__What is being asked__: Every line of the material below needs to be copied exactly; omit the pictures.

══ Input data ══

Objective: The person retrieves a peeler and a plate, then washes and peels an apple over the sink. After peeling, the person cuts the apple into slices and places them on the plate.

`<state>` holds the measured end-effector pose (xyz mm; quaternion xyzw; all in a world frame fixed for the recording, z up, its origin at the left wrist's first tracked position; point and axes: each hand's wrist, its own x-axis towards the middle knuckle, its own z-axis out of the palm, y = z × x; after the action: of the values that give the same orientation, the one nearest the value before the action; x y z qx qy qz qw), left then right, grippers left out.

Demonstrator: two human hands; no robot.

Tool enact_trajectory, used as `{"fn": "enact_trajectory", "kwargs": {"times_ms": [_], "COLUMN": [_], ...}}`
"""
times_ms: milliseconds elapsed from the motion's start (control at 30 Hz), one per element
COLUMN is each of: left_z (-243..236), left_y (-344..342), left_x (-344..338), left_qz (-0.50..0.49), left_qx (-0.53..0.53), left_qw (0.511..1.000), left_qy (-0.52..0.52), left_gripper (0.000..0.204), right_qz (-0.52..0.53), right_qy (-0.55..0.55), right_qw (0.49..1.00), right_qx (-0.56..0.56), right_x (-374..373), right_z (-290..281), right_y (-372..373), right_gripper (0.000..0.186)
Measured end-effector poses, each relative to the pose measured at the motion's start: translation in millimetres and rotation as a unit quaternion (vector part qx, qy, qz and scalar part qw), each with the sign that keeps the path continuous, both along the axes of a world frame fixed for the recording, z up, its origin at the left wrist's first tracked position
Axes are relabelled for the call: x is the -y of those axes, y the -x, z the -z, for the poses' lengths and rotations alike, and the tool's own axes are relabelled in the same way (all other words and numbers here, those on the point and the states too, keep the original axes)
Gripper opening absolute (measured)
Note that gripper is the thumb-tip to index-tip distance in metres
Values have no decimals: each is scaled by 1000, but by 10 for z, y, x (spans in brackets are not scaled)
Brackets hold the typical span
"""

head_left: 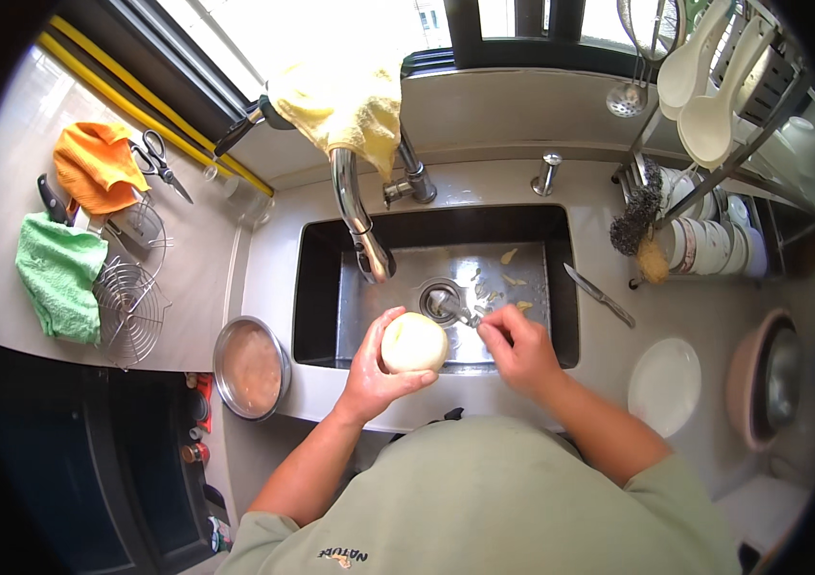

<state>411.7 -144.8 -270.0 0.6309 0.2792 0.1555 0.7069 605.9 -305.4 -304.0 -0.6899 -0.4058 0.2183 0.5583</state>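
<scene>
My left hand (376, 381) is wrapped round a pale, round, peeled-looking piece of produce (416, 340) over the front of the steel sink (373, 316). Just to its right, my right hand (525, 355) grips a small metal tool, apparently a peeler (465, 315), which points toward the drain. Several pale peel scraps (513, 282) lie on the sink floor. The curved tap (350, 206) hangs above the basin, with a yellow cloth (335, 105) draped over it. A small knife (597, 294) rests on the counter right of the sink.
Left: a steel bowl of pinkish liquid (250, 367), orange cloth (99, 168), green cloth (55, 273), scissors (164, 168), wire rack (127, 311). Right: dish rack with plates (711, 247), scrubbers (635, 216), hanging utensils (703, 129), white plate (664, 383), stacked pink and steel bowls (754, 379).
</scene>
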Motion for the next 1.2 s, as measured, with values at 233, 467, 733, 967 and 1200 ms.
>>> {"fn": "enact_trajectory", "kwargs": {"times_ms": [233, 467, 733, 967, 1200], "left_z": [53, 66, 67, 81, 220], "left_y": [21, 20, -16, 23, 45], "left_x": [-39, -68, -22, -86, 0], "left_qz": [40, 50, 49, 55, 5], "left_qx": [-4, -41, -86, -1, 116], "left_qw": [999, 989, 985, 998, 956], "left_qy": [-17, -132, -143, 21, 270], "left_gripper": [100, 112, 97, 114, 108], "right_qz": [-41, 19, -21, 36, -6], "right_qy": [-98, 23, -28, 72, 100], "right_qw": [973, 1000, 971, 974, 923], "right_qx": [205, -5, 235, -212, -372], "right_x": [-94, 1, -37, -35, -10], "right_z": [-206, -40, -61, 320, -205], "right_y": [105, -38, 143, -191, 43], "right_gripper": [8, 7, 12, 17, 14]}}
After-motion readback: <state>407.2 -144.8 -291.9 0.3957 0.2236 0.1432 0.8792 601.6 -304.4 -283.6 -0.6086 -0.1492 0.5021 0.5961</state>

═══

__Solution to the exercise__:
Objective: The person retrieves a peeler and a plate, then washes and peels an apple over the sink. After peeling, the person cuts the apple into slices and places them on the plate.

`<state>` holds the measured end-effector pose (xyz mm; quaternion xyzw; all in a world frame fixed for the recording, z up, its origin at the left wrist's first tracked position; point and axes: each hand's wrist, its own x-axis towards the middle knuckle, its own z-axis out of the palm, y = z × x; after the action: of the values that give the same orientation, the one nearest the value before the action; x y z qx qy qz qw), left then right, grippers left out.

Demonstrator: two human hands; no robot.

Tool enact_trajectory, used as `{"fn": "enact_trajectory", "kwargs": {"times_ms": [_], "COLUMN": [_], ...}}`
"""
times_ms: milliseconds elapsed from the motion's start (control at 30 Hz), one per element
COLUMN is each of: left_z (-243..236), left_y (-344..342), left_x (-344..338), left_qz (-0.50..0.49), left_qx (-0.53..0.53), left_qw (0.511..1.000), left_qy (-0.52..0.52), left_gripper (0.000..0.204), right_qz (-0.52..0.53), right_qy (-0.55..0.55), right_qw (0.49..1.00), right_qx (-0.56..0.56), right_x (-374..373), right_z (-290..281), right_y (-372..373), right_gripper (0.000..0.186)
Measured end-effector poses, each relative to the pose measured at the motion's start: translation in millimetres and rotation as a unit quaternion (vector part qx, qy, qz and scalar part qw), each with the sign that keeps the path continuous, both along the axes of a world frame fixed for the recording, z up, its origin at the left wrist's first tracked position
Axes are relabelled for the call: x is the -y of those axes, y the -x, z the -z, for the poses' lengths and rotations alike, and the tool's own axes are relabelled in the same way (all other words and numbers here, those on the point and the states too, keep the original axes)
Gripper opening absolute (measured)
Note that gripper is the thumb-tip to index-tip distance in metres
Values have no decimals: each is scaled by 1000, but by 10 for z, y, x (spans in brackets are not scaled)
Brackets hold the typical span
"""

head_left: 

<state>411.7 -144.8 -270.0 0.6309 0.2792 0.1555 0.7069 605.9 -305.4 -304.0 -0.6899 -0.4058 0.2183 0.5583</state>
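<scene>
My left hand (376, 381) is wrapped round a pale, round, peeled-looking piece of produce (416, 340) over the front of the steel sink (373, 316). Just to its right, my right hand (525, 355) grips a small metal tool, apparently a peeler (465, 315), which points toward the drain. Several pale peel scraps (513, 282) lie on the sink floor. The curved tap (350, 206) hangs above the basin, with a yellow cloth (335, 105) draped over it. A small knife (597, 294) rests on the counter right of the sink.
Left: a steel bowl of pinkish liquid (250, 367), orange cloth (99, 168), green cloth (55, 273), scissors (164, 168), wire rack (127, 311). Right: dish rack with plates (711, 247), scrubbers (635, 216), hanging utensils (703, 129), white plate (664, 383), stacked pink and steel bowls (754, 379).
</scene>
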Motion for the next 1.2 s, as measured, with values at 233, 467, 733, 967 and 1200 ms.
>>> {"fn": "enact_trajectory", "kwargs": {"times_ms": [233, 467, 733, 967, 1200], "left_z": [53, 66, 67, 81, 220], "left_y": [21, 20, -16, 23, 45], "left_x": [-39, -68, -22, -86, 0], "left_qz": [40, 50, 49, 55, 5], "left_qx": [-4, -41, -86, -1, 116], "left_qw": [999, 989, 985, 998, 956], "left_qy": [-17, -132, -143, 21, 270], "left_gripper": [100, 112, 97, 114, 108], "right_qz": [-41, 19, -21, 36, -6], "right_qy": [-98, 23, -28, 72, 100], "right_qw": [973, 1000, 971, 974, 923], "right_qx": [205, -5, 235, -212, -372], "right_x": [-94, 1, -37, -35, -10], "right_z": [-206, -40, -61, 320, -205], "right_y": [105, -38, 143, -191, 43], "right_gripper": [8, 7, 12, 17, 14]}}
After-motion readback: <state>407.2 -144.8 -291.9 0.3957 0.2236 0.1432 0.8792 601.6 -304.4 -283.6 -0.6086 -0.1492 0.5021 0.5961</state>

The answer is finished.